• What is needed:
Determine how many lines of the material below contain "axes". Report only that figure.

• Records:
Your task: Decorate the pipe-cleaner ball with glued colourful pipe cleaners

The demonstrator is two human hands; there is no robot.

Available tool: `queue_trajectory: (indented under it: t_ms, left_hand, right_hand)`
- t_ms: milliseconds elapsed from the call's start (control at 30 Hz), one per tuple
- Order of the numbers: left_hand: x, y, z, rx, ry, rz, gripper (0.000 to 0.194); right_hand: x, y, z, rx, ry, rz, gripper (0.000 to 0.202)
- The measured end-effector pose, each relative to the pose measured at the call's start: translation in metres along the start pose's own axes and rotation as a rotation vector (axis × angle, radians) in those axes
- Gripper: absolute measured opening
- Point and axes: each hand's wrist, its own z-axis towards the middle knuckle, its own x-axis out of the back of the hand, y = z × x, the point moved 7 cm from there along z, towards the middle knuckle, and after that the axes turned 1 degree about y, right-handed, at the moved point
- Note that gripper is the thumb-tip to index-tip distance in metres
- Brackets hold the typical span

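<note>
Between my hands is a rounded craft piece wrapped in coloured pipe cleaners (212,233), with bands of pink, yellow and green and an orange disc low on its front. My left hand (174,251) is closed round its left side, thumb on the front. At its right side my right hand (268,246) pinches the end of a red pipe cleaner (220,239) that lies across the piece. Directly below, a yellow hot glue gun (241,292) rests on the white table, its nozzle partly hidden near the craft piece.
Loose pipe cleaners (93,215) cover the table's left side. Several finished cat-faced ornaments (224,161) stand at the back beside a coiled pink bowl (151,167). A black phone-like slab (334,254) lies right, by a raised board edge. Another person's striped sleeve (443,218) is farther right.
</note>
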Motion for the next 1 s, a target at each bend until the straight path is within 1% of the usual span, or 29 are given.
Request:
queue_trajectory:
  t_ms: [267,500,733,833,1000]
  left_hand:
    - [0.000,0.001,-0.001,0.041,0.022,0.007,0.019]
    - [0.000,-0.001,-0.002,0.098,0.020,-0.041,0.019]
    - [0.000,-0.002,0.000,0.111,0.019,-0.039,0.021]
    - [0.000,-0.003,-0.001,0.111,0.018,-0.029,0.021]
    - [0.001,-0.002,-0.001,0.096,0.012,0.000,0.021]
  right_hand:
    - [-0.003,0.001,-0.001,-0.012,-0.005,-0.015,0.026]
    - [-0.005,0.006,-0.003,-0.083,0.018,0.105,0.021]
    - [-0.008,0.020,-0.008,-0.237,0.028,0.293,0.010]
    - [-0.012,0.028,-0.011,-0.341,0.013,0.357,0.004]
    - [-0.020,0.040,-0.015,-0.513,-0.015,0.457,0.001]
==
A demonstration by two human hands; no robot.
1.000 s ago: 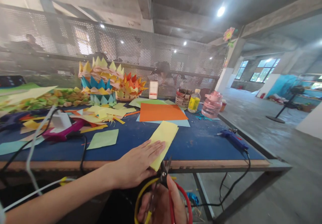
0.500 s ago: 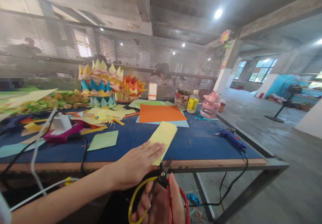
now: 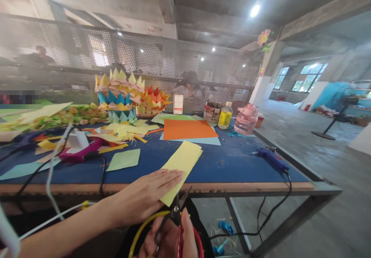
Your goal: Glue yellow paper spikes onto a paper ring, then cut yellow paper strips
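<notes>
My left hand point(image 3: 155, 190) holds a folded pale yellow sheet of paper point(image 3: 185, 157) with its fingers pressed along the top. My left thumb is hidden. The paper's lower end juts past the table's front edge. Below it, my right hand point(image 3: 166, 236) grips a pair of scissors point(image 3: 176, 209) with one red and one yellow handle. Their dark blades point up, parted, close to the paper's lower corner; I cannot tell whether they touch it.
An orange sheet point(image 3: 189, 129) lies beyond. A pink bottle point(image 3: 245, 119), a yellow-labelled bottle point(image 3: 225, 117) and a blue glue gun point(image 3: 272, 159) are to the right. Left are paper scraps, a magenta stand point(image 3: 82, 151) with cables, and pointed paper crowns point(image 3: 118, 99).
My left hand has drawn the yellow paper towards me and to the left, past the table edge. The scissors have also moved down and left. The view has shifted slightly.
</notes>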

• Answer to this task:
2